MONDAY: The corporate investor funds its bank account so that when the MF presents the cheque, it gets honoured. Remember, the MF cannot deposit the cheque before Monday since highvalue cheques are not cleared on Saturdays.
Tuesday & Wednesday:
The company stays invested in the liquid-plus scheme.
Thursday, 2:30 pm: The investor directs the MF to switch the investment from liquidplus to a liquid scheme. (A liquid scheme invests only in securities with less than one year maturity while a liquid plus has papers of more than one year as well).
Friday: The company gives a redemption order for the liquid scheme units, and almost simultaneously, gives another cheque for making a fresh investment in a liquidplus scheme. Again, there's no money in its account.
Saturday, Sunday: Enjoys free NAV.
Monday: The money from the redemption order gets credited to the company's bank account. This money also helps in honouring the cheque that was given on Friday for investing in the liquid plus scheme.
So, in the 11-day cycle, these investors enjoy a free NAV for four days.
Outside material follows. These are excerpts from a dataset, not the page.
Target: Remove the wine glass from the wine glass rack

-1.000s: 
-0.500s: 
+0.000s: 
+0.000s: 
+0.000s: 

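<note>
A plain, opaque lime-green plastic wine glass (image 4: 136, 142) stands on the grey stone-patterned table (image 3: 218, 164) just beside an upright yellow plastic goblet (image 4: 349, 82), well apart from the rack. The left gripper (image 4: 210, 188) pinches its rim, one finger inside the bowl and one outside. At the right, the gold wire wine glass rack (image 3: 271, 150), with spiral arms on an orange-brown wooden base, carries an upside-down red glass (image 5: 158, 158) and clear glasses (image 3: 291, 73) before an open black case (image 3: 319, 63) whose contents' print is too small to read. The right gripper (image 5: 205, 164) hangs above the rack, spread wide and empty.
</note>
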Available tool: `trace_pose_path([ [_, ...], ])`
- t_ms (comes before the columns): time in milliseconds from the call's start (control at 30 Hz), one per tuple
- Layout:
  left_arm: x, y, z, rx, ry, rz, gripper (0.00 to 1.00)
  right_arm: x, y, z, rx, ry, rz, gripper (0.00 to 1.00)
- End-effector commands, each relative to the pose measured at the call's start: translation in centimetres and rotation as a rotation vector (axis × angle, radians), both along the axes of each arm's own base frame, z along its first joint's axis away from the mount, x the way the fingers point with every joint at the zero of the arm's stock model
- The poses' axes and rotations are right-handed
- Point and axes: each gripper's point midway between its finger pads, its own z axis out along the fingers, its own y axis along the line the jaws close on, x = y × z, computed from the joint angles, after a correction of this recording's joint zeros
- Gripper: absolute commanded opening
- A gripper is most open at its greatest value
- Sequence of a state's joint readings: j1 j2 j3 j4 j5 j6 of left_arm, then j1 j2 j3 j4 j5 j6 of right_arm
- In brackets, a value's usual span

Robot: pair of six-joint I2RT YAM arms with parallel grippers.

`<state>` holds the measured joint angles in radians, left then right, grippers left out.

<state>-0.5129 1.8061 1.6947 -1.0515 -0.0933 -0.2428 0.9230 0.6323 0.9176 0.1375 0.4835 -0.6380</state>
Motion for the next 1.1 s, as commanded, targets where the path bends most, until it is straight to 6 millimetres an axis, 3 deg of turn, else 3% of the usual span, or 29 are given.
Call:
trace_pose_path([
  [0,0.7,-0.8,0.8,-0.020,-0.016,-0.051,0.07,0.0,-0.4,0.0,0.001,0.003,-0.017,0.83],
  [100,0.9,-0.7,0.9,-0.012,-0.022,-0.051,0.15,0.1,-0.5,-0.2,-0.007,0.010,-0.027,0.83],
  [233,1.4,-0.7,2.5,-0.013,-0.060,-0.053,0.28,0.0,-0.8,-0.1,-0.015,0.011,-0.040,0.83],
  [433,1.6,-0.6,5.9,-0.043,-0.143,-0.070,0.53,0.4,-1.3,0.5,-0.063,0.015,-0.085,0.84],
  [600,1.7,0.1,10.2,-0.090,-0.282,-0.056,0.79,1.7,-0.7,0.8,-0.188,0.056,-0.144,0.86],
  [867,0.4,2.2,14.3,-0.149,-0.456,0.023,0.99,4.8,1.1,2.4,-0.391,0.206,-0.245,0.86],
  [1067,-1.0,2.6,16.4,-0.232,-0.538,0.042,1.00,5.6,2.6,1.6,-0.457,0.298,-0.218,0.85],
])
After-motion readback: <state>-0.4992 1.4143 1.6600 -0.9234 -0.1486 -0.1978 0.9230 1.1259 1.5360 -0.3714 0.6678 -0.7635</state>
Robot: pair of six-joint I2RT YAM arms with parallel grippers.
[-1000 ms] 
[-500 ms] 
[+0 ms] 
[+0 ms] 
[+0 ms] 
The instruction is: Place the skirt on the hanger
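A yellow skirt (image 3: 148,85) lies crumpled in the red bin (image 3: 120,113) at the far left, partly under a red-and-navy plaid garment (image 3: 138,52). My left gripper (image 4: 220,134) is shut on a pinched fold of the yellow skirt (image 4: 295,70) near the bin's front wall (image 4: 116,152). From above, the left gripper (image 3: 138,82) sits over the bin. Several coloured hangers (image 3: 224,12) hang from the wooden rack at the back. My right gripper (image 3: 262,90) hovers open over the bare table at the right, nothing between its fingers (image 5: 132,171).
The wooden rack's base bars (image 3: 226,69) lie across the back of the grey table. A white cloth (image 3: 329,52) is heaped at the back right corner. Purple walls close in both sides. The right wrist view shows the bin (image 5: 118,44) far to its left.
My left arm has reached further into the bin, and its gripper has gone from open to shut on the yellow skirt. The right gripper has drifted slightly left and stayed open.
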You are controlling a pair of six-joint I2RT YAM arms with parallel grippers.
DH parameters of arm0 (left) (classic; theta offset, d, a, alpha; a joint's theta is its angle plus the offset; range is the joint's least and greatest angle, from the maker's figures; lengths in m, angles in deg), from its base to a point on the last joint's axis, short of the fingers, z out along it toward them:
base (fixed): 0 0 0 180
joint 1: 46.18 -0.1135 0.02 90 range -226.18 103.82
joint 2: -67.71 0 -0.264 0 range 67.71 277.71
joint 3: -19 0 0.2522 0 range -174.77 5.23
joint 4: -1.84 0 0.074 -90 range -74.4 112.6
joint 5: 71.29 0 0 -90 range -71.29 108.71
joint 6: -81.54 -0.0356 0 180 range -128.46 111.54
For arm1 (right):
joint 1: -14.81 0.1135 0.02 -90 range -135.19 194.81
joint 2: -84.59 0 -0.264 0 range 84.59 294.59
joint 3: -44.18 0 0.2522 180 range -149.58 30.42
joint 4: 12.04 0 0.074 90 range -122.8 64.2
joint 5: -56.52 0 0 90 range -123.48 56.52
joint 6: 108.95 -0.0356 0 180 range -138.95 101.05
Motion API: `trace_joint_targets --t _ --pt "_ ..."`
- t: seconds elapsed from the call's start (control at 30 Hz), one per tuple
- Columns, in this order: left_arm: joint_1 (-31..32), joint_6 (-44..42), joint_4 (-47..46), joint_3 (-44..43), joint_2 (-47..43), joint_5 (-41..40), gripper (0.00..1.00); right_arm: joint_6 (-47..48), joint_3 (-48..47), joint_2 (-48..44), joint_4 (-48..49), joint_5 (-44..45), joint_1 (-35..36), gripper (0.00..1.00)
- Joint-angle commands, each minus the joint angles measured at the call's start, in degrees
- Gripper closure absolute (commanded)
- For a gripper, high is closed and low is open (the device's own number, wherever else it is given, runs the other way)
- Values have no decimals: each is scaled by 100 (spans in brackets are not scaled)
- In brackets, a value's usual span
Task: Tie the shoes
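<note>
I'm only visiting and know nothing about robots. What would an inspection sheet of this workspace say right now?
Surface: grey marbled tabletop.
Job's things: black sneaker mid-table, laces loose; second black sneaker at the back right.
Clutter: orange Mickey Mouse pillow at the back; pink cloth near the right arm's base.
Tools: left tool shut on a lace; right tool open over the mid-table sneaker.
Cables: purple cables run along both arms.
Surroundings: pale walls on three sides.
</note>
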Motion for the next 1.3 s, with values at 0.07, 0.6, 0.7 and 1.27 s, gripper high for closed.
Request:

Their gains may vanish if there is a sudden decision like an interest rate hike, but otherwise, they can rotate the money week after week.
What makes all this possible is the different cut-off timing rules. For instance, in a liquid fund, the investor can get the same day's NAV only if the money is available for utilisation on the same day. But, not so for liquidplus schemes.
Here, the investor can give the cheque by 3 pm and get the same day's NAV even if the MF cannot readily use the money.
This is a game where other investors may end up subsidising these smarter players while the fund house may end up investing in more high-risk securities to generate that extra return.
According to a senior official with a large fund house, since most MFs are under pressure from their managements to grow their assets under management (AUM), they have no choice.
"Besides, the rules allow it. As long as an investor in a liquid-plus scheme gives the cheque before 3 pm, the fund has to give the same day's NAV. If the investor insists, it becomes difficult for the fund to say no," said the CEO of another asset management company.
Two years ago, Sebi had changed the cut-off timings for acceptance of investment by MFs. The guidelines had helped to plug quite a few loopholes. However, even under a stricter regime, clever investors have found a way to get around the rules. "If a corporate finds that it will have a treasury surplus on Monday, it can benefit by placing a liquid-plus order on Friday afternoon. This is becoming an accepted practice and some of the big corporates are doing it," said a bond market dealer.